[DATA TO PROCESS — start]
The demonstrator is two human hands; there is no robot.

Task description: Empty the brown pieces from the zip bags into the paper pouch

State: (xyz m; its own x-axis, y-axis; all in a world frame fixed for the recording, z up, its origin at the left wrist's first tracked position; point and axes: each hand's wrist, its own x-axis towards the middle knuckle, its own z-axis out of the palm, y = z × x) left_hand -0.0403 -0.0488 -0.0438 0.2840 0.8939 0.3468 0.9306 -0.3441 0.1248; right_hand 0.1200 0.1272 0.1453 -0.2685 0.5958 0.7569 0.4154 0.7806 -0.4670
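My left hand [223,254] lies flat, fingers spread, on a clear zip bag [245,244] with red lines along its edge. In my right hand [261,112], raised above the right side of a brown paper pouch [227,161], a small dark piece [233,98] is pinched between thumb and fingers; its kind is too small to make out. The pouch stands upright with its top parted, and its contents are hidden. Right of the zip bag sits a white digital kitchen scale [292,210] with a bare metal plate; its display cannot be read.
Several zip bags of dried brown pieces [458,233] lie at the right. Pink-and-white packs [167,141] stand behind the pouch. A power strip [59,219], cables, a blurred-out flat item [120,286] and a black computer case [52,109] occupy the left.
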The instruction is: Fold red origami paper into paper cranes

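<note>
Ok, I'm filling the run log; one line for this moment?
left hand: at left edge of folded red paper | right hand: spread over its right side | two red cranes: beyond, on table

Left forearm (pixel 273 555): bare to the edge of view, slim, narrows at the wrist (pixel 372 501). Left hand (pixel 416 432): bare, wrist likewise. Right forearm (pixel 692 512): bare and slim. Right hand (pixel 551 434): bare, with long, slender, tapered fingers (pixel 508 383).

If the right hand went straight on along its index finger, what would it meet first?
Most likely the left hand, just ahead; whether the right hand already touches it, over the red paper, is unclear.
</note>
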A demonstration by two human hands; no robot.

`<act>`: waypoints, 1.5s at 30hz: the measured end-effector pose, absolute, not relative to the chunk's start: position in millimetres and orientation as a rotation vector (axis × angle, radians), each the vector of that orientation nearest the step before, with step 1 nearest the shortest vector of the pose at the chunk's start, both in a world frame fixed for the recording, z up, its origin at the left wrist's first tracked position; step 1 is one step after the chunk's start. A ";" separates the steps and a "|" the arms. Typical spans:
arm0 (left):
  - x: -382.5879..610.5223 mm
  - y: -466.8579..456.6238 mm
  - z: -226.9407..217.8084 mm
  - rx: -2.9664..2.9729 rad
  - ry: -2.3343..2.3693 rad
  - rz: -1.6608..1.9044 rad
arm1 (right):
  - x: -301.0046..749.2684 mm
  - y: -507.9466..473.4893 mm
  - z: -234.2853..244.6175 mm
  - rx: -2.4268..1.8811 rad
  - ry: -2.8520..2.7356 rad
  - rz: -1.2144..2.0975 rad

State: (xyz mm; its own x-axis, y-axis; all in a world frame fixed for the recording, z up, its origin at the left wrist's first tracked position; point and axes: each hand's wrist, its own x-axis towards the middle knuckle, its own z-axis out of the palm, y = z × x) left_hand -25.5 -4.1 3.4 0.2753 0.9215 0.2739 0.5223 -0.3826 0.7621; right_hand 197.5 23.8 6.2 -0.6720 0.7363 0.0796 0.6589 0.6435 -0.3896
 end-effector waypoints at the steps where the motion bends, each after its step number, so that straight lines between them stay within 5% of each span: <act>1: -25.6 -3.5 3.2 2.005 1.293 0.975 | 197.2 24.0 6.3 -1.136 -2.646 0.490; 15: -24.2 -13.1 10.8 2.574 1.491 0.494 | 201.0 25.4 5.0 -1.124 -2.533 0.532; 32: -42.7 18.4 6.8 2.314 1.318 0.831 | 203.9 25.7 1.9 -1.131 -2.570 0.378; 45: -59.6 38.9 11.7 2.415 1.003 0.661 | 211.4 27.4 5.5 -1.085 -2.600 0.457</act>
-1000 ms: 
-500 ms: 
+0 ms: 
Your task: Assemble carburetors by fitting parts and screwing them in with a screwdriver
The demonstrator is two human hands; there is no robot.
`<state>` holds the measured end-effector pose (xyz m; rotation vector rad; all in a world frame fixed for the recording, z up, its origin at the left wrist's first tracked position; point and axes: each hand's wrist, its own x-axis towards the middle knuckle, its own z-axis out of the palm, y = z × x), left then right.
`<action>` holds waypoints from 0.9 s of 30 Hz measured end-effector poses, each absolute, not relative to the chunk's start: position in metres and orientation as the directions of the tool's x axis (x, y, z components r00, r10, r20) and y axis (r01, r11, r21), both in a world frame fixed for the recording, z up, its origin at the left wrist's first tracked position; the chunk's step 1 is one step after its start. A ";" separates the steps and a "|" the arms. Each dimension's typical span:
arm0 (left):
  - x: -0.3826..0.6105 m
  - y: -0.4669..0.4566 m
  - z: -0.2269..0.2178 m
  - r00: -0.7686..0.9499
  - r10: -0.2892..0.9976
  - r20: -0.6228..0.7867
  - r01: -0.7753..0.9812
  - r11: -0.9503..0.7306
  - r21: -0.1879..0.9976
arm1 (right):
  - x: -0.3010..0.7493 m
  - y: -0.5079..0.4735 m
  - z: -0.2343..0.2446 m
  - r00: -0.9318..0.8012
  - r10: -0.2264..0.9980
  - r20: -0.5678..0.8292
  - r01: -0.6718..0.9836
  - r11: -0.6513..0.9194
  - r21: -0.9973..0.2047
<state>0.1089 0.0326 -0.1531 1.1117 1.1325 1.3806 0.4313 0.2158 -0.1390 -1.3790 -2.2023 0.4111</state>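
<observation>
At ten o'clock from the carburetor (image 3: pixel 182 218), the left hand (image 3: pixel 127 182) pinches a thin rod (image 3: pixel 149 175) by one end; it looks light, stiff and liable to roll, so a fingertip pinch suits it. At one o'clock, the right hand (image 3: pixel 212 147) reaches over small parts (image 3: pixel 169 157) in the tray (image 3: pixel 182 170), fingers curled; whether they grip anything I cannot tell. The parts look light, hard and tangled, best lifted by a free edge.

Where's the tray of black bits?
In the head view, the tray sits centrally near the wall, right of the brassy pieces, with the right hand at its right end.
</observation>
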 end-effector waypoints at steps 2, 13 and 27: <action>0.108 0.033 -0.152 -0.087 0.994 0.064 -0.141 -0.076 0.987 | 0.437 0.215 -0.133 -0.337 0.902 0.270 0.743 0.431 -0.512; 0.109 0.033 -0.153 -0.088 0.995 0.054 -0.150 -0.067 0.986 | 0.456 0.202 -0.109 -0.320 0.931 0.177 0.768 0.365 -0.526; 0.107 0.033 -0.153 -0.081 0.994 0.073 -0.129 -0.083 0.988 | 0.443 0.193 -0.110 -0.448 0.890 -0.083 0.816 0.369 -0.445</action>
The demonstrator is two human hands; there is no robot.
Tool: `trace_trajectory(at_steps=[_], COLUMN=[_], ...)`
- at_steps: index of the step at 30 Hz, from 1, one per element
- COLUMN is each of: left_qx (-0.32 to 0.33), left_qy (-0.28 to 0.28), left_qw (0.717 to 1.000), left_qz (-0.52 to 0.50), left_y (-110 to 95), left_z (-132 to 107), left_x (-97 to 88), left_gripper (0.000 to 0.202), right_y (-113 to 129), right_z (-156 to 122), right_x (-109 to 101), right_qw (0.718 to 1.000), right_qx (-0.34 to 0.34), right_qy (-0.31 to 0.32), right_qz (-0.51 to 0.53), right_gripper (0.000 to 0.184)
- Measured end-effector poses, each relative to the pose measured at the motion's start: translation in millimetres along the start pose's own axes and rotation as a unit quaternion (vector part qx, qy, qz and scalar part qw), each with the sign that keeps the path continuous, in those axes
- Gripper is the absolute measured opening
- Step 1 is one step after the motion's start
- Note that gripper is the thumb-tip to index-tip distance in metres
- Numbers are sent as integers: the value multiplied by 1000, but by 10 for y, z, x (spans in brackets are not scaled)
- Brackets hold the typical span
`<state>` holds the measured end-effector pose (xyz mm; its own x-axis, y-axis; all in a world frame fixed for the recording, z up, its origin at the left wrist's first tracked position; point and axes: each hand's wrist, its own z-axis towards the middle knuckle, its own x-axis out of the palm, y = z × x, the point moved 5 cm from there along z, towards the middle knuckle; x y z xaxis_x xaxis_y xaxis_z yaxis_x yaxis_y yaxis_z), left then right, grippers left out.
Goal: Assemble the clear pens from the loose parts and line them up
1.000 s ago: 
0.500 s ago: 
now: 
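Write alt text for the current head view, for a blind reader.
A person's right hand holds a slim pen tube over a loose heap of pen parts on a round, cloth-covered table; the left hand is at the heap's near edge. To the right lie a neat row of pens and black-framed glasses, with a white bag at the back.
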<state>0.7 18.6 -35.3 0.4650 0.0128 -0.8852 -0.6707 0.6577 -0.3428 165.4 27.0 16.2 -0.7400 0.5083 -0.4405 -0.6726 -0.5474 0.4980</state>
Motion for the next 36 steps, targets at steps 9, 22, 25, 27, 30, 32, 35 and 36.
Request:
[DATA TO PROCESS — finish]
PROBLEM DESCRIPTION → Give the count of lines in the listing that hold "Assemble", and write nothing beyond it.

WRITTEN RESPONSE → 2